(Exercise) In the response, the entries must appear exactly as supplied.

(Dataset entries)

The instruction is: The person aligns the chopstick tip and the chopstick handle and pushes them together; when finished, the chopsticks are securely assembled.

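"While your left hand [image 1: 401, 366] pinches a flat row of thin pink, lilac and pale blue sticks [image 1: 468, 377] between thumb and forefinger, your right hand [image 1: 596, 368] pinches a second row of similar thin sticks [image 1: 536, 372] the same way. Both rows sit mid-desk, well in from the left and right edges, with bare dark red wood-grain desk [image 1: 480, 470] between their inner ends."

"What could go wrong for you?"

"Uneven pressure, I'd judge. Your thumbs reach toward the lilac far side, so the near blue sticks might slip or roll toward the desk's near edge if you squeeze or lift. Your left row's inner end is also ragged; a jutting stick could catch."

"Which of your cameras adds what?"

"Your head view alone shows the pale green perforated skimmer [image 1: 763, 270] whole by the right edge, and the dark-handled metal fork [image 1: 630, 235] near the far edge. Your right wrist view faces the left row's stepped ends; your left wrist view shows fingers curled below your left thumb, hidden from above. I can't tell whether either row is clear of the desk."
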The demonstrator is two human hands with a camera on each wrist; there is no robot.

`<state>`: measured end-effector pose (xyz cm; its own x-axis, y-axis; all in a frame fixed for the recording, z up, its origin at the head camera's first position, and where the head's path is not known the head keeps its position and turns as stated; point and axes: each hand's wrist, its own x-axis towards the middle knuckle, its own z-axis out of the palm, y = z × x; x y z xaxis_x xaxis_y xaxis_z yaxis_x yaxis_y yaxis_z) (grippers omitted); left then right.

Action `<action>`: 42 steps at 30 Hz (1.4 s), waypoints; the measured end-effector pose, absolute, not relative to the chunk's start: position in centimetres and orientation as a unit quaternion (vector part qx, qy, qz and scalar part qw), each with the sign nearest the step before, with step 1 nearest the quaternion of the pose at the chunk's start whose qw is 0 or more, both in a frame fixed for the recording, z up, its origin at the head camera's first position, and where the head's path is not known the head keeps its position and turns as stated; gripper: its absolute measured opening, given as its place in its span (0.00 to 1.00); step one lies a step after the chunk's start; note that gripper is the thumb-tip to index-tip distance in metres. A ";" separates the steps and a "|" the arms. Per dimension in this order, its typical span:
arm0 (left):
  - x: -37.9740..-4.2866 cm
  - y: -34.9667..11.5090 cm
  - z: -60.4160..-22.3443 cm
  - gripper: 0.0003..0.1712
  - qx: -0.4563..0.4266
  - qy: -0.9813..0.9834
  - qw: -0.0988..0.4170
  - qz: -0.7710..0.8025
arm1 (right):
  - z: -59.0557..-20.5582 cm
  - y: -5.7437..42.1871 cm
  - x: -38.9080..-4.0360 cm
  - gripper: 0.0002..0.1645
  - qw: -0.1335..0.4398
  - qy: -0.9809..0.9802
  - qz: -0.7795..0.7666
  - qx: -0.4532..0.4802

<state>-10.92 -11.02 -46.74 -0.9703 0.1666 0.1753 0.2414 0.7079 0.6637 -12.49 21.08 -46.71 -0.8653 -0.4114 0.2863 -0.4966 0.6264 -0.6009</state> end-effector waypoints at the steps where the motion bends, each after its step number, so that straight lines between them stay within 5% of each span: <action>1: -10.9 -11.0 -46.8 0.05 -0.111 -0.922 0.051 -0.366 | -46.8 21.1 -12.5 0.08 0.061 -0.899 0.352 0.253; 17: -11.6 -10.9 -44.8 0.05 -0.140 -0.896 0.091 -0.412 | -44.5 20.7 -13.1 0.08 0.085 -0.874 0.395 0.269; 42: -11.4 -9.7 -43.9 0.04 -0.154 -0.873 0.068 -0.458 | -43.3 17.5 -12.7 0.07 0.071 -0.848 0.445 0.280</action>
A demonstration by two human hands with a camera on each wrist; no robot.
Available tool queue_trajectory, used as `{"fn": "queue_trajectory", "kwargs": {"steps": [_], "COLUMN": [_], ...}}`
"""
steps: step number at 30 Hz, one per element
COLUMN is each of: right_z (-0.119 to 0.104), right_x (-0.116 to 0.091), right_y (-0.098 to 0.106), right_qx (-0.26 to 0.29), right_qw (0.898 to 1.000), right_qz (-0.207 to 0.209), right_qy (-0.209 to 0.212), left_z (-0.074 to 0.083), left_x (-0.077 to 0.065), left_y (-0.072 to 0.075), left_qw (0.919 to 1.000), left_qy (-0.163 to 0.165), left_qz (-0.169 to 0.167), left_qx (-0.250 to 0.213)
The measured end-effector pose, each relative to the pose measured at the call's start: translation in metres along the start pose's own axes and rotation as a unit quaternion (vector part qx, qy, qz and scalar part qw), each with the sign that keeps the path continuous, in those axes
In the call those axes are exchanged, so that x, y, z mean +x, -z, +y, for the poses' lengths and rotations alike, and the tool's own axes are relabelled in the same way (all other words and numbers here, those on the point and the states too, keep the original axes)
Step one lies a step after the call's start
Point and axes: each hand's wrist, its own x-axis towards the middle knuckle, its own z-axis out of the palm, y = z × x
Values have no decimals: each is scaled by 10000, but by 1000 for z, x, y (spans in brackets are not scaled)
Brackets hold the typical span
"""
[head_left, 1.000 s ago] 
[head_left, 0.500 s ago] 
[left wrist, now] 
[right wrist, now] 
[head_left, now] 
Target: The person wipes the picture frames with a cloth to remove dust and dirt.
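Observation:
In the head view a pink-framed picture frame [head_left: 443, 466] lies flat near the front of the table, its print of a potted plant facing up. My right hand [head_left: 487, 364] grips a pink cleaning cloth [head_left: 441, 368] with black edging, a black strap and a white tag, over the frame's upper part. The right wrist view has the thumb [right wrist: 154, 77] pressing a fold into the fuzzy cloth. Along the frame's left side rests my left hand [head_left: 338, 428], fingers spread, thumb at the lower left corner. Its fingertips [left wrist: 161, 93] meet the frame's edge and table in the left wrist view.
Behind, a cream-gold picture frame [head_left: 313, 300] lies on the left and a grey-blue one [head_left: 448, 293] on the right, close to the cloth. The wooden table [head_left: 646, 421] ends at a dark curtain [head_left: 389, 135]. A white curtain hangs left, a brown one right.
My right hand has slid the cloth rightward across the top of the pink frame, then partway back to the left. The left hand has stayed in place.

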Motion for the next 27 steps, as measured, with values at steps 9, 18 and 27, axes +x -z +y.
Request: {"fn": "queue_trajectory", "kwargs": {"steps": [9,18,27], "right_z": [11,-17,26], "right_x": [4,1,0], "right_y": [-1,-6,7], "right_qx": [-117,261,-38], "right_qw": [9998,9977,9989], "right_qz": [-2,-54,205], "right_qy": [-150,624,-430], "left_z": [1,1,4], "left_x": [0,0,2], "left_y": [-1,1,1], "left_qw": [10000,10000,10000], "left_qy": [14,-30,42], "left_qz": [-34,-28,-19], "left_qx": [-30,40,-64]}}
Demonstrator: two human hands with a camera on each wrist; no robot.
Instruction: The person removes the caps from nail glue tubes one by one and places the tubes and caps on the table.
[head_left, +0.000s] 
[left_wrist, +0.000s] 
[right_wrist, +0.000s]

(Exercise output)
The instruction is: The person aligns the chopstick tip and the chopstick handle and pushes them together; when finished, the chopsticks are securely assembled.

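"While your left hand [image 1: 401, 366] pinches a flat row of thin pink, lilac and pale blue sticks [image 1: 468, 377] between thumb and forefinger, your right hand [image 1: 596, 368] pinches a second row of similar thin sticks [image 1: 536, 372] the same way. Both rows sit mid-desk, well in from the left and right edges, with bare dark red wood-grain desk [image 1: 480, 470] between their inner ends."

"What could go wrong for you?"

"Uneven pressure, I'd judge. Your thumbs reach toward the lilac far side, so the near blue sticks might slip or roll toward the desk's near edge if you squeeze or lift. Your left row's inner end is also ragged; a jutting stick could catch."

"Which of your cameras adds what?"

"Your head view alone shows the pale green perforated skimmer [image 1: 763, 270] whole by the right edge, and the dark-handled metal fork [image 1: 630, 235] near the far edge. Your right wrist view faces the left row's stepped ends; your left wrist view shows fingers curled below your left thumb, hidden from above. I can't tell whether either row is clear of the desk."
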The demonstrator is two human hands with a camera on each wrist; there is no robot.

`<state>`: measured end-effector pose (xyz cm; its own x-axis, y-axis; all in a frame fixed for the recording, z up, its origin at the head camera's first position, and where the head's path is not known the head keeps its position and turns as stated; point and axes: each hand's wrist, its own x-axis towards the middle knuckle, its own z-axis out of the palm, y = z × x; x y z xaxis_x xaxis_y xaxis_z yaxis_x yaxis_y yaxis_z) (grippers omitted); left then right.

Action `<action>`: 42 steps at 30 Hz (1.4 s), waypoints; the measured end-effector pose, absolute, not relative to the chunk's start: position in centimetres and orientation as a unit quaternion (vector part qx, qy, qz and scalar part qw), each with the sign nearest the step before, with step 1 nearest the quaternion of the pose at the chunk's start whose qw is 0 or more, both in a frame fixed for the recording, z up, its origin at the head camera's first position, and where the head's path is not known the head keeps its position and turns as stated; gripper: its absolute measured opening, given as its place in its span (0.00 to 1.00); step one lies a step after the chunk's start; note that gripper is the thumb-tip to index-tip distance in metres. A ";" separates the steps and a "|" the arms. Per dimension in this order, its typical span:
arm0 (left):
  - x: -37.9740..-4.2866 cm
  - y: -34.9667..11.5090 cm
  - z: -60.4160..-22.3443 cm
  - gripper: 0.0003..0.1712
  - qx: -0.4563..0.4266
  - qy: -0.9813..0.9834
  - qw: -0.0988..0.4170
  - qz: -0.7710..0.8025
arm1 (right):
  - z: -59.0557..-20.5582 cm
  - y: -5.7437..42.1871 cm
  - x: -38.9080..-4.0360 cm
  - gripper: 0.0002..0.1645
  - qw: -0.1335..0.4398
  - qy: -0.9809..0.9802
  - qz: -0.7795..0.7666
  - qx: -0.4532..0.4802

<state>-10.92 -11.02 -46.74 -0.9703 0.1666 0.1753 0.2414 0.7079 0.6637 -12.49 21.08 -46.71 -0.8653 -0.4114 0.2863 -0.4966 0.6264 -0.6009</state> end-effector waypoints at the steps where the motion bends, each after its step number, so that straight lines between them stay within 5% of each span: <action>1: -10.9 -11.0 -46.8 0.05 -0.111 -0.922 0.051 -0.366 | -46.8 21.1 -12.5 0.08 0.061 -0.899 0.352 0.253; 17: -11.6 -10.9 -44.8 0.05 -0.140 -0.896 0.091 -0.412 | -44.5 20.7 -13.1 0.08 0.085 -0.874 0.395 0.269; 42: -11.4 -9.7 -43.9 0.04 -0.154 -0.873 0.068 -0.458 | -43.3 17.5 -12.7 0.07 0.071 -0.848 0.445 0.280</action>
A demonstration by two human hands with a camera on each wrist; no robot.
Available tool queue_trajectory, used as `{"fn": "queue_trajectory", "kwargs": {"steps": [_], "COLUMN": [_], ...}}`
"""
steps: step number at 30 Hz, one per element
COLUMN is each of: right_z (-0.119 to 0.104), right_x (-0.116 to 0.091), right_y (-0.098 to 0.106), right_qx (-0.26 to 0.29), right_qw (0.898 to 1.000), right_qz (-0.207 to 0.209), right_qy (-0.209 to 0.212), left_z (-0.074 to 0.083), left_x (-0.077 to 0.065), left_y (-0.072 to 0.075), left_qw (0.919 to 1.000), left_qy (-0.163 to 0.165), left_qz (-0.169 to 0.167), left_qx (-0.250 to 0.213)
The measured end-effector pose, each relative to the pose measured at the call's start: translation in metres along the start pose's own axes and rotation as a unit quaternion (vector part qx, qy, qz and scalar part qw), each with the sign that keeps the path continuous, in those axes
In the call those axes are exchanged, so that x, y, z mean +x, -z, +y, for the poses' lengths and rotations alike, and the tool's own axes are relabelled in the same way (all other words and numbers here, those on the point and the states too, keep the original axes)
Step one lies a step after the call's start
Point and axes: each hand's wrist, its own x-axis towards the middle knuckle, its own z-axis out of the palm, y = z × x
Values have no decimals: each is scaled by 10000, but by 1000 for z, x, y (spans in brackets are not scaled)
Brackets hold the typical span
"""
[head_left, 1.000 s ago] 
[head_left, 0.500 s ago] 
[left wrist, now] 
[right wrist, now] 
[head_left, now] 
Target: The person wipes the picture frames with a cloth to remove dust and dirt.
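Observation:
In the head view a pink-framed picture frame [head_left: 443, 466] lies flat near the front of the table, its print of a potted plant facing up. My right hand [head_left: 487, 364] grips a pink cleaning cloth [head_left: 441, 368] with black edging, a black strap and a white tag, over the frame's upper part. The right wrist view has the thumb [right wrist: 154, 77] pressing a fold into the fuzzy cloth. Along the frame's left side rests my left hand [head_left: 338, 428], fingers spread, thumb at the lower left corner. Its fingertips [left wrist: 161, 93] meet the frame's edge and table in the left wrist view.
Behind, a cream-gold picture frame [head_left: 313, 300] lies on the left and a grey-blue one [head_left: 448, 293] on the right, close to the cloth. The wooden table [head_left: 646, 421] ends at a dark curtain [head_left: 389, 135]. A white curtain hangs left, a brown one right.
My right hand has slid the cloth rightward across the top of the pink frame, then partway back to the left. The left hand has stayed in place.
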
Motion for the next 27 steps, as measured, with values at steps 9, 18 and 27, axes +x -z +y.
Request: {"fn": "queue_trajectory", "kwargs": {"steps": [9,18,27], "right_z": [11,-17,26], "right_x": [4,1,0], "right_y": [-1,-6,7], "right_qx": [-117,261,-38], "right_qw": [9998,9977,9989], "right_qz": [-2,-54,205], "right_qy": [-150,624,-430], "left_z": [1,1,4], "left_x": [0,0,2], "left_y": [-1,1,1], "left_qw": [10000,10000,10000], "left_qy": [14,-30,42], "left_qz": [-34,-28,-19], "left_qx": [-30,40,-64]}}
Demonstrator: two human hands with a camera on each wrist; no robot.
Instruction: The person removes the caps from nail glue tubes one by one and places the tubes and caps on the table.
[head_left, +0.000s] 
[left_wrist, +0.000s] 
[right_wrist, +0.000s]

This answer leaves nothing further to address.